◆ **Data shown**

______________________________

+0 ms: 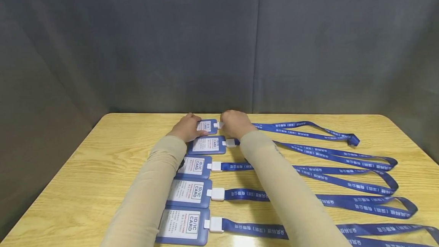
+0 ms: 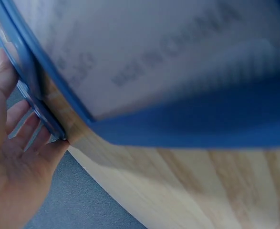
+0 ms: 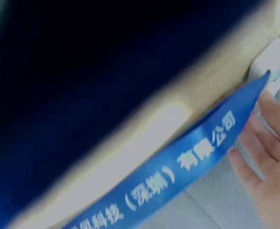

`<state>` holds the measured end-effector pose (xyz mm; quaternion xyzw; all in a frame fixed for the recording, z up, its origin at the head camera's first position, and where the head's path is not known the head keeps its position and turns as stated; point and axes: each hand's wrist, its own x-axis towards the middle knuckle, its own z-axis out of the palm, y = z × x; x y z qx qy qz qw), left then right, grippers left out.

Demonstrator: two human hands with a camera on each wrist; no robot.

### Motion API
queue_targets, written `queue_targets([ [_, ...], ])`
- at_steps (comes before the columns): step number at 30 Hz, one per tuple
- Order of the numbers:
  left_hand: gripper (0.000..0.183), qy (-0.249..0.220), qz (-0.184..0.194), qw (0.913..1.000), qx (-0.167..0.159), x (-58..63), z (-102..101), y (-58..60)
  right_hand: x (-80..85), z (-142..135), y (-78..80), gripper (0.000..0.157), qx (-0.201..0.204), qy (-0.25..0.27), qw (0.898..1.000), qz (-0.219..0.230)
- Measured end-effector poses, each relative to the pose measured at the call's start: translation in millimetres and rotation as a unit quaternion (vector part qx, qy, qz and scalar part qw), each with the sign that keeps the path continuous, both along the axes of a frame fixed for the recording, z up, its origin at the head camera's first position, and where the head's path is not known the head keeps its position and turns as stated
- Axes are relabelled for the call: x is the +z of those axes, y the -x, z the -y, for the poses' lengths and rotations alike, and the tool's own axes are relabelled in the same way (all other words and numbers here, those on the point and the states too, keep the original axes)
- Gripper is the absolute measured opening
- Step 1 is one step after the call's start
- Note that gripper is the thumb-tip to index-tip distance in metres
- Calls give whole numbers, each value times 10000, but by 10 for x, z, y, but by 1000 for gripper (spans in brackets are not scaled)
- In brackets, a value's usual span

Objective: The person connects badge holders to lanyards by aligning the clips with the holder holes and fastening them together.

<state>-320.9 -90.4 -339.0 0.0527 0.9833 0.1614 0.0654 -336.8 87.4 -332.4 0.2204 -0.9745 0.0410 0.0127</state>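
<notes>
At the table's far edge, my left hand (image 1: 186, 128) holds the farthest blue ID card holder (image 1: 206, 125) by its left part. In the left wrist view, thumb and fingers (image 2: 27, 129) lie at opposite edges of that holder. My right hand (image 1: 236, 123) grips the attached blue lanyard (image 1: 298, 129) just right of its white clip (image 1: 219, 125). The right wrist view has the fingers (image 3: 247, 167) around the strap near the clip. A second card holder (image 1: 208, 145) lies directly in front, under the left wrist.
Several more card holders line up toward me, among them one (image 1: 192, 193) under the left forearm. Their lanyards (image 1: 370, 186) stretch right in long loops across the wooden table (image 1: 103, 163). A dark grey curtain (image 1: 171, 48) hangs behind the far edge.
</notes>
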Motion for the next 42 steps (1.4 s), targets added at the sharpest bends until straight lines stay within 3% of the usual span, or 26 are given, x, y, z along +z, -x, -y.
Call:
queue_targets([
  [7, 68, -49, 11, 10000, 7, 15, -14, -4, 17, -56, 34, 26, 57, -359, 9991, -205],
  [23, 66, 29, -91, 9999, 60, 55, -45, -61, 16, -60, 1, 23, 254, -217, 9993, -136],
  [34, 65, 82, -213, 9997, -101, 2, -32, -50, -19, 46, -72, 27, 354, -515, 9975, -345],
  [42, 65, 109, -215, 9997, -66, 2, -33, -72, -53, 81, -96, 26, 207, -507, 9979, -351],
])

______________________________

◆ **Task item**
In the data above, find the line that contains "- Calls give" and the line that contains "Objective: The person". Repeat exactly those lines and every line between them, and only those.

◆ **Written answer**
- Calls give whole numbers, each value times 10000, but by 10 for x, z, y, but by 1000 for gripper (spans in brackets are not scaled)
- In brackets, a value's usual span

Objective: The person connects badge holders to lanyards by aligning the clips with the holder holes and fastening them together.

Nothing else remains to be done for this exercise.